[About this task]:
Would you return exactly the lines below from the line with "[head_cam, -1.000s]" through the line with "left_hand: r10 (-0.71", both included, and nothing else, leaving out the pictures?
::::
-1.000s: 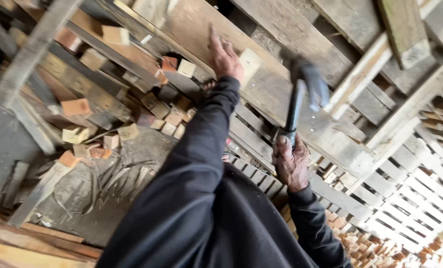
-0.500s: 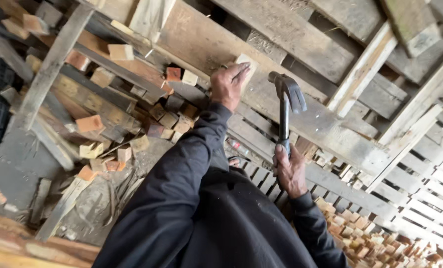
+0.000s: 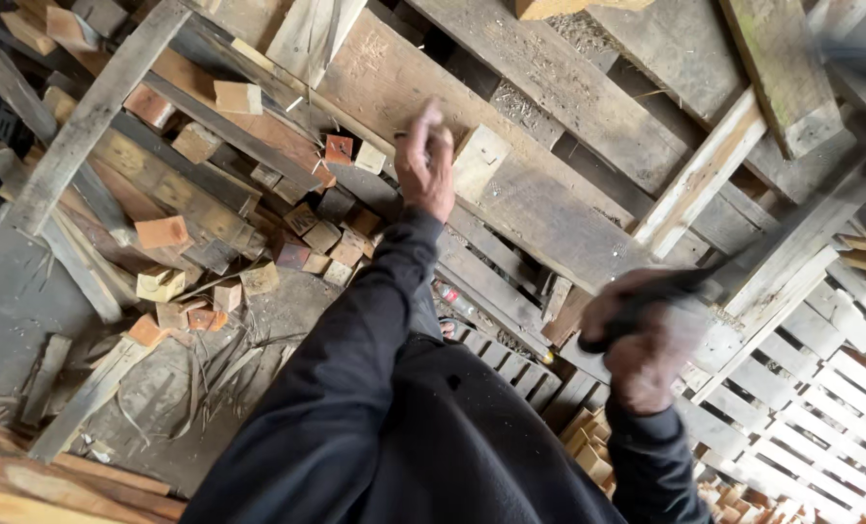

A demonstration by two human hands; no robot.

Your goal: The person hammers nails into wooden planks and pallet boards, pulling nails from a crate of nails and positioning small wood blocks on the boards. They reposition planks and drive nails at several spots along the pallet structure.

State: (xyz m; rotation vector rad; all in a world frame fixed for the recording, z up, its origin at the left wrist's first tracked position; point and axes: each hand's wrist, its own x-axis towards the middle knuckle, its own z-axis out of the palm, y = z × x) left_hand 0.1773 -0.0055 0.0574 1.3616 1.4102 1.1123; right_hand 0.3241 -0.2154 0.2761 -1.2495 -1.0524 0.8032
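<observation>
My left hand [image 3: 423,167] reaches out over a wide weathered plank [image 3: 549,209]. Its fingertips pinch what looks like a small nail, right beside a pale wooden block [image 3: 479,161] lying on that plank. My right hand [image 3: 647,342] is closer to me and blurred by motion. It is shut on the dark handle of a hammer [image 3: 687,282]. The hammer smears off toward the upper right, and its head cannot be made out. Both arms wear dark sleeves.
Old pallets and grey boards [image 3: 744,146] lie stacked around the plank. A long grey batten [image 3: 83,126] crosses a heap of several small wood offcuts [image 3: 297,243] on the left. White slatted pallets [image 3: 821,388] stand on the right, orange planks [image 3: 25,485] at the bottom left.
The hammer was upright beside the block and has swung back to the right, now blurred. My left hand shifted from covering the block to pinching just beside it.
</observation>
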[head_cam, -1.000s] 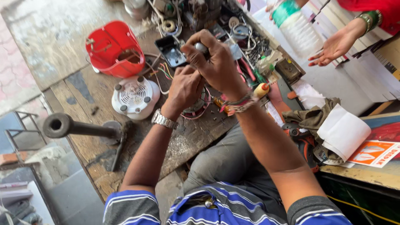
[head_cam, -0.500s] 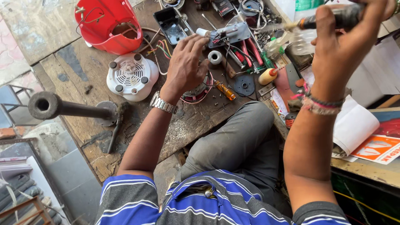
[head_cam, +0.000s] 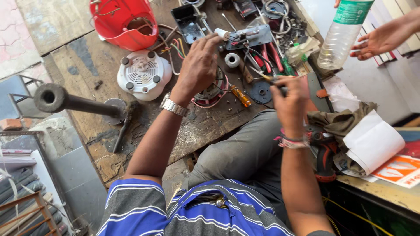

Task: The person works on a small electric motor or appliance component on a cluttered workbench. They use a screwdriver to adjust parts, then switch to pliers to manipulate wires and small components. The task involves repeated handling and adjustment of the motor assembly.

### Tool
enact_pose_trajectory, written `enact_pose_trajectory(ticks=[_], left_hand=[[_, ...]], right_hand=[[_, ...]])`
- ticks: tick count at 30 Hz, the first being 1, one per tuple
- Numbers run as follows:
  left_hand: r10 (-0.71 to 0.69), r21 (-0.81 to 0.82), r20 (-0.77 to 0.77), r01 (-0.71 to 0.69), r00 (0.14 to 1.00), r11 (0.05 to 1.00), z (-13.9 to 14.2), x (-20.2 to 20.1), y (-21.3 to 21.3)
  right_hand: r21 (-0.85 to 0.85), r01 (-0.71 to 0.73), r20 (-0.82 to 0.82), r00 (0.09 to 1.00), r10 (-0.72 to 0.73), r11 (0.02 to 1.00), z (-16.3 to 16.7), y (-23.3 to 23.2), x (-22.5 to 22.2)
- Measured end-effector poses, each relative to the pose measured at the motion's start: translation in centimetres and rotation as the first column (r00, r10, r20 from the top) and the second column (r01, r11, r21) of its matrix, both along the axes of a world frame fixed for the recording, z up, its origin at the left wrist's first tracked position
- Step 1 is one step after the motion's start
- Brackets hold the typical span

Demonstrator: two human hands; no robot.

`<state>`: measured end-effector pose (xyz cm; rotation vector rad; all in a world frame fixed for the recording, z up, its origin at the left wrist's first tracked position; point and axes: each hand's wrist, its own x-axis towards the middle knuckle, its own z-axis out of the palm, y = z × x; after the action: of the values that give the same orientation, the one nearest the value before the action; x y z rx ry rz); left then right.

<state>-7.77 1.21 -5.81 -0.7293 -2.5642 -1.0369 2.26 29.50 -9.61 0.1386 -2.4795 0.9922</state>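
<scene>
At a cluttered wooden counter (head_cam: 78, 57), the left hand (head_cam: 199, 65) rests on a wired motor (head_cam: 212, 92) — fingers curled over it — while the right hand (head_cam: 288, 102), raised a moment ago, has dropped back, gripping a slim tool (head_cam: 267, 78) beside the work.

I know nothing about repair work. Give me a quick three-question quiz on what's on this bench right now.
1. True or false: the left hand rests on the round wire-wound part on the wooden bench.
2. What stands nearest the white vented housing?
A. the red plastic shell
B. the clear plastic bottle
C. the folded white paper
3. Fill in: the right hand holds a thin ____, blurred.

Key: 1 true; 2 A; 3 tool.
</scene>
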Motion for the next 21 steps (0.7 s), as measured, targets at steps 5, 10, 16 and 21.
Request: enact_pose_trajectory(ticks=[5, 10, 16, 21], left_hand=[[-0.016, 0.043, 0.029, 0.015, 0.999, 0.999, 0.3, 0.2, 0.0], [-0.004, 0.056, 0.008, 0.003, 1.000, 0.998, 0.2, 0.4, -0.2], [0.009, 0.090, 0.043, -0.013, 0.999, 0.996, 0.3, 0.2, 0.0], [0.029, 0.089, 0.048, -0.034, 0.998, 0.995, 0.3, 0.1, 0.0]], right_hand=[[0.093, -0.172, 0.227, 0.963, 0.148, 0.981, -4.1, -0.6, -2.4], [0.306, -0.246, 0.320, 0.937, 0.144, 0.920, -4.1, -1.3, -5.4], [0.459, -0.099, 0.248, 0.969, -0.020, 0.883, -3.7, -4.2, -9.9], [0.641, -0.032, 0.272, 0.944, -0.188, 0.767, -3.5, -6.1, -11.4]])
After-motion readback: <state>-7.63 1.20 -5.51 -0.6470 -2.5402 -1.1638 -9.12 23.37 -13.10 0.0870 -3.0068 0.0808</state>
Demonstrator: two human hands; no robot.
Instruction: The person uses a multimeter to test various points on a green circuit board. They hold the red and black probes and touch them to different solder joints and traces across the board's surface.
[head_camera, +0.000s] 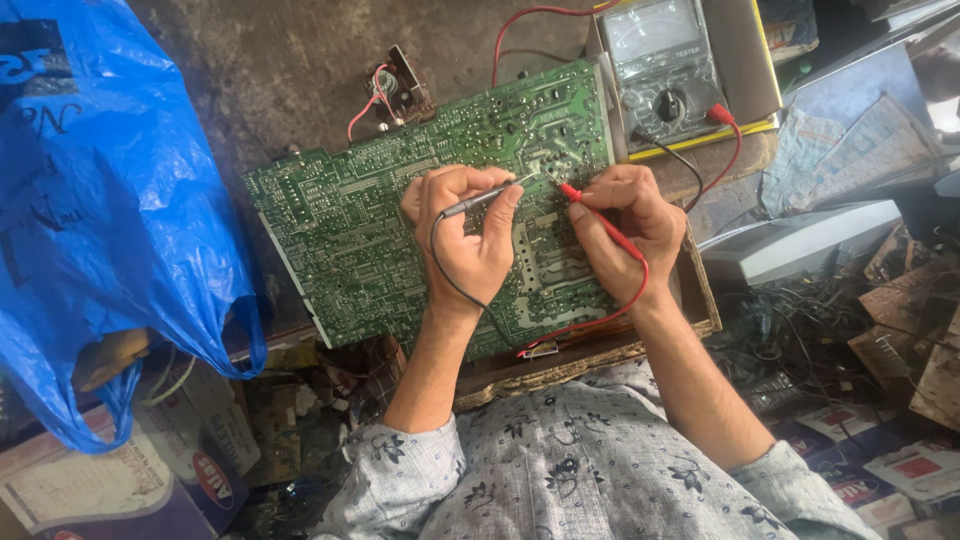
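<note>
A large green circuit board (340, 230) lies solder side up on a wooden tray (600, 350) in front of me. My left hand (465, 235) pinches a black test probe (485, 197) whose metal tip touches the board near its upper middle. My right hand (625, 230) holds a red test probe (590, 213), tip pressed to the board just right of the black tip. Black and red leads run up to a grey analog meter (662, 65) at the top right, set in a cardboard box.
A blue plastic bag (100, 200) hangs at the left over cardboard boxes (130, 470). A small part on red wires (392, 92) sits above the board. Grey device casings (800, 245), scrap and wires crowd the right side.
</note>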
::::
[Answer to the exercise]:
[head_cam, -1.000s] 
[head_cam, -0.500s] 
[head_cam, +0.000s] 

Task: The person works on a small electric motor or appliance component on a cluttered workbench. They use a screwdriver to adjust parts, then switch to pliers to manipulate wires and small components. The task involves repeated handling and adjustment of the motor assembly.

### Tool
enact_pose_trajectory, written `enact_pose_trajectory(ticks=[_], left_hand=[[_, ...]], right_hand=[[_, ...]])`
- ticks: tick count at 30 Hz, the first being 1, one per tuple
- Numbers run as follows:
  left_hand: r10 (-0.71 to 0.69), r21 (-0.81 to 0.82), r20 (-0.77 to 0.77), r01 (-0.71 to 0.69), r00 (0.14 to 1.00), r11 (0.05 to 1.00), z (-13.9 to 14.2), x (-20.2 to 20.1), y (-21.3 to 21.3)

The full answer has been given.